Joe Hill : NOSFERA2
(NOS4A2, 2013)
roman fantastique
- par ailleurs :
Une banale bicyclette Raleigh Tuff Burner permet à celle que l'on surnomme la Gamine de voyager bien loin de chez elle et de retrouver des objets perdus. La Rolls-Royce Wraith de Charles Talent Manx offre également à ce dernier une capacité très spéciale, mais beaucoup moins sympathique.
Après deux romans, le Costume du mort et Cornes où Joe Hill visitait des régions du Fantastique peu explorées par son célébrissime père, Stephen King, voici qu'il ose aborder les territoires de prédilection de celui-ci. Dans NOSFERA2, il invoque ainsi deux archétypes de l'œuvre paternelle : un/une enfant doué et un monstre à visage humain.
Tout comme Carrie White, Danny Torrance ou les membres du Club des Paumés, Vic McQueen, la Gamine de NOSFERA2, possède un pouvoir hors du commun. Sa bicyclette et un pont en ruines peuvent l'emporter n'importe où à travers les États-Unis et peut-être plus loin encore. Face à elle, Joe Hill donne corps au Mal incarné par cet ignoble et terrifiant vieillard qu'est Charlie Manx, dont l'aura démoniaque rivalise sans peine avec Randall Flagg, Rose Claque ou Grippesou.
Totalement désinhibé en la matière, Joe Hill se permet quelques clins d'œil à l'œuvre paternelle. Il reconstitue ainsi, à travers Vic, son fils Wayne et le Saint Bernard Hooper, le trio de Cujo, et donne à la Rolls-Royce Wraith de Manx un peu de l'intelligence morbide de Christine.
On pourrait d'ailleurs jouer pendant longtemps au jeu des ressemblances tant père et fils semblent partager un même ADN de l'horreur. Ils l'ont prouvé avec talent en cosignant les novellas Plein gaz et In the tall grass (inédite en France). Mais ce serait oublier que Joe Hill a déjà fait la preuve de toute son imagination et de tout son art de la narration avec ses nouvelles (réunies dans Fantômes : histoires troubles) et ses deux premiers romans.

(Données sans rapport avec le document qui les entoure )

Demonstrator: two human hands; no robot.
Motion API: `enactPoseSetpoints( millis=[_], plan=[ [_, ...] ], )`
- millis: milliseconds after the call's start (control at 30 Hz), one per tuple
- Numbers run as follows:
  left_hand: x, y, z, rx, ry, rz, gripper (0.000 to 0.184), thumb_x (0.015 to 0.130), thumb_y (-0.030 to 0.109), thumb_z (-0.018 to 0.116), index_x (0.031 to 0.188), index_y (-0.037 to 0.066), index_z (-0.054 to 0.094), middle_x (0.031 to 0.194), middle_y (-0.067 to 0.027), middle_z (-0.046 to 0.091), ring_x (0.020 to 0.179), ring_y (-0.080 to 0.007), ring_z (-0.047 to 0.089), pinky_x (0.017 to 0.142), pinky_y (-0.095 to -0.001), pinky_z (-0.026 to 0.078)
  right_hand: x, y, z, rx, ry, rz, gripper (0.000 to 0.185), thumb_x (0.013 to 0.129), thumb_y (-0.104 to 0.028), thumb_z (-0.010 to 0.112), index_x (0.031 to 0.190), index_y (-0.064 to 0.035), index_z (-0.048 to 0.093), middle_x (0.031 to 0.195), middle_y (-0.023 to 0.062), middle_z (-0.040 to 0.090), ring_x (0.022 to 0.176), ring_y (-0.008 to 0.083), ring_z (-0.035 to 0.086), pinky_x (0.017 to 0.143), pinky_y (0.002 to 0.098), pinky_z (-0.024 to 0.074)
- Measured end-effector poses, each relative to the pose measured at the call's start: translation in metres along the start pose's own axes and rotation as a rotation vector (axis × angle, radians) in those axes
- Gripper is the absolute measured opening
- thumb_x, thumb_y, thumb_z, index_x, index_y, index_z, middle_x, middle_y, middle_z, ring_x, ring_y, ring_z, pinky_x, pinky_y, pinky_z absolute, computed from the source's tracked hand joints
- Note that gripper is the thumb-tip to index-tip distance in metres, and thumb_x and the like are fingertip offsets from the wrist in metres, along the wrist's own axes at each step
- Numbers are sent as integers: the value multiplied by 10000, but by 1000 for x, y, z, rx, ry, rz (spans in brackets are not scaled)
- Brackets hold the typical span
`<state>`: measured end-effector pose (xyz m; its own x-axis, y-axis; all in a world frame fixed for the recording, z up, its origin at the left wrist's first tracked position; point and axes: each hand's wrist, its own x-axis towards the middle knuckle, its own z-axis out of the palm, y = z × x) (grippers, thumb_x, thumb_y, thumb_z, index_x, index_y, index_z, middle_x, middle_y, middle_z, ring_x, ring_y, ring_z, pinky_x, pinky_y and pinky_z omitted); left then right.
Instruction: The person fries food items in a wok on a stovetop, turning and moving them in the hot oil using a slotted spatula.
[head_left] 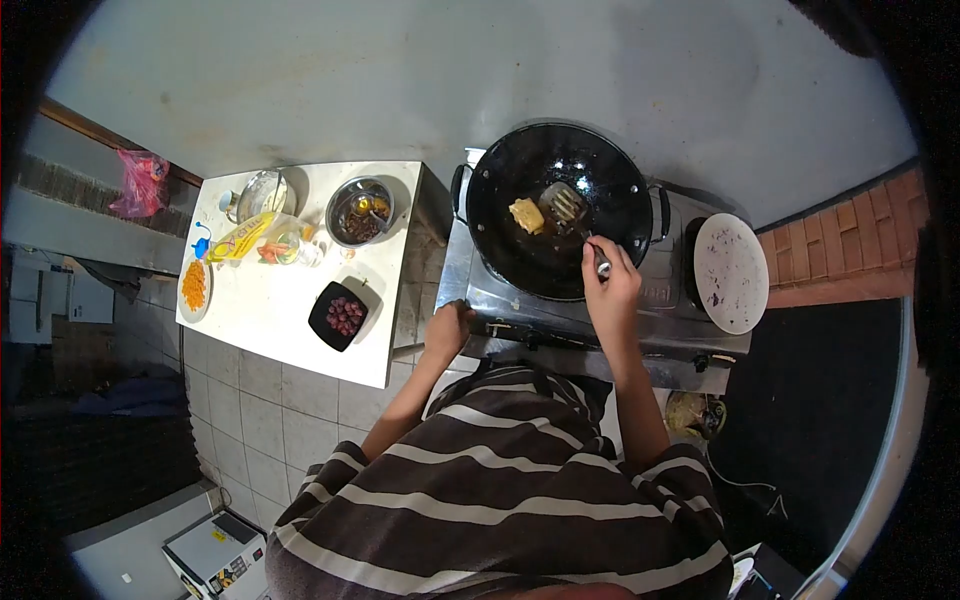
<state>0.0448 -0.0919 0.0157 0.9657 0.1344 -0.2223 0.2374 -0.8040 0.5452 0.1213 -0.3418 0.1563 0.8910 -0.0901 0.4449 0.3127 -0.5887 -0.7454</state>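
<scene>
Right hand (612,280) gripped the handle of a metal slotted turner (563,203), fingers closed narrowly round it, over the near side of a black two-handled wok (612,175). Ahead of that hand and to its left, a yellow fried piece (526,216), probably egg, lay in the wok's bottom, close beside the turner's head; whether they touched could not be told. Good handling probably called for a low, flat turner, its front edge slid well beneath the piece before any lift, with a gentle tilt to save it from breaking. The left hand (449,328) was curled at the front edge of the steel stove (462,270); whether it gripped anything could not be told. Well left of both hands, a yellow packet (240,238) bore lettering, and behind the left hand a white appliance (215,548) carried stickers; neither was legible.
</scene>
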Motion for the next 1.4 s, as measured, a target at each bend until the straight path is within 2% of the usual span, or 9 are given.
enactPoseSetpoints(
  millis=[333, 400, 500, 600, 767, 900, 1000, 1167, 1400],
  plan=[
    [-1, 1, 0, -18, 22, 5, 224, 915, 271, 630, 923, 50, 670, 876, -230, 687, 872, -429, 665, 731, -520, 516, -15, 3, 0, -32, -10, 26, 140, 910, -112, 687, 1013, -17, 672, 858, 148, 653, 726, 285, 671, 631, 349, 518],
    [1, 0, 0, -22, -51, -38, 240, 922, 293, 629, 987, 71, 694, 946, -224, 693, 918, -454, 649, 772, -540, 509, -16, 3, -3, -34, -15, 44, 133, 908, -112, 688, 1002, -19, 676, 862, 150, 659, 736, 287, 676, 629, 348, 516],
    [1, 0, 0, -31, -44, -26, 232, 921, 274, 627, 980, 58, 689, 934, -228, 691, 909, -455, 650, 763, -538, 508, -17, 3, -3, -17, 33, 19, 121, 905, -111, 691, 978, -16, 679, 832, 151, 672, 722, 281, 684, 623, 345, 514],
    [-1, 5, -4, -49, -37, -35, 229, 921, 263, 627, 976, 49, 687, 930, -232, 689, 905, -456, 650, 760, -538, 508, -16, 1, -4, 55, -15, 99, 119, 904, -112, 693, 967, -12, 677, 788, 149, 678, 700, 271, 692, 623, 334, 515],
    [2, -3, 3, -33, -45, -37, 232, 923, 261, 621, 985, 49, 694, 940, -239, 689, 910, -455, 652, 770, -537, 509, -8, -5, -5, 38, -72, 145, 151, 897, -128, 712, 859, -14, 621, 645, 120, 603, 547, 223, 591, 539, 316, 448],
    [2, 1, 1, -18, -48, -73, 240, 924, 264, 620, 976, 44, 699, 937, -242, 690, 912, -450, 656, 776, -537, 512, -4, -2, -2, -7, -133, 182, 175, 901, -132, 708, 826, -22, 594, 597, 108, 558, 497, 205, 519, 511, 312, 413],
    [1, 1, 1, -22, -50, -74, 242, 925, 268, 621, 973, 45, 702, 937, -239, 691, 910, -449, 658, 777, -535, 514, -2, 0, 3, -1, -99, 160, 156, 906, -125, 692, 828, -25, 601, 602, 122, 579, 509, 243, 577, 520, 328, 439],
    [-1, -1, 4, -69, -3, -52, 238, 927, 271, 619, 974, 53, 702, 943, -234, 691, 917, -441, 657, 764, -533, 512, 0, -10, 4, -42, -79, 66, 82, 902, -112, 676, 907, -31, 664, 713, 182, 654, 660, 332, 681, 587, 367, 498],
    [-3, 3, 0, -94, 7, -74, 217, 933, 244, 609, 904, 39, 671, 906, -235, 685, 902, -436, 655, 729, -546, 496, 11, 6, 6, -74, -76, 3, 96, 899, -71, 668, 921, 20, 688, 769, 173, 692, 653, 263, 695, 590, 349, 497]
  ],
)
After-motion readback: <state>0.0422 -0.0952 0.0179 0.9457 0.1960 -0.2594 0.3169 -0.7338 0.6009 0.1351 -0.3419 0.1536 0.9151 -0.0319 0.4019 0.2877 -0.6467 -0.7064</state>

Dans NOSFERA2, le romancier joue avec quelques peurs primaires et certaines angoisses partagées par le plus grand nombre. Quel parent n'a pas, au plus profond de lui, la crainte de voir la chair de sa chair enlevée par un pervers sans visage ? Quel dormeur n'a jamais vu un rêve merveilleux se transformer en son pire cauchemar ? Cela lui permet de donner corps au Christmasland de Charlie Manx, ce havre de paix pour les enfants perdus qui est, en vérité, un lieu maudit des hommes et des dieux.
Joe Hill s'amuse également avec la mise en page de son roman, terminant fréquemment la dernière phrase d'un chapitre par le titre du chapitre suivant, permettant ainsi à l'action de ne pas s'interrompre. Il invite aussi Gabriel Rodriguez, son complice de Locke & Key (comic book à succès publiée par IDW Publishing aux États-Unis et Milady Graphics en France), à ponctuer son récit de quelques petits dessins expressifs. D'ailleurs, parallèlement à ce livre, Joe Hill développe, chez son éditeur BD fétiche, IDW, une mini-série en bandes dessinées consacrée à la genèse de Charles Talent Manx, intitulée the Wraith: welcome to Christmasland, mise en images par Charles Paul Wilson III.
On peut remarquer au passage que le rythme rapide de NOSFERA2, qui brosse en quelques dizaines de pages la jeunesse de Vic McQueen, ralentit régulièrement plus il approche de l'affrontement final. Joe Hill prend alors le temps de la description, de l'alternance des points de vue, pour impliquer ses lecteurs au plus profond de cette histoire aussi incroyable qu'angoissante.
Au fil des parutions, Joe Hill apparaît désormais comme une nouvelle voix du Fantastique anglo-saxon et définitivement comme un auteur à suivre.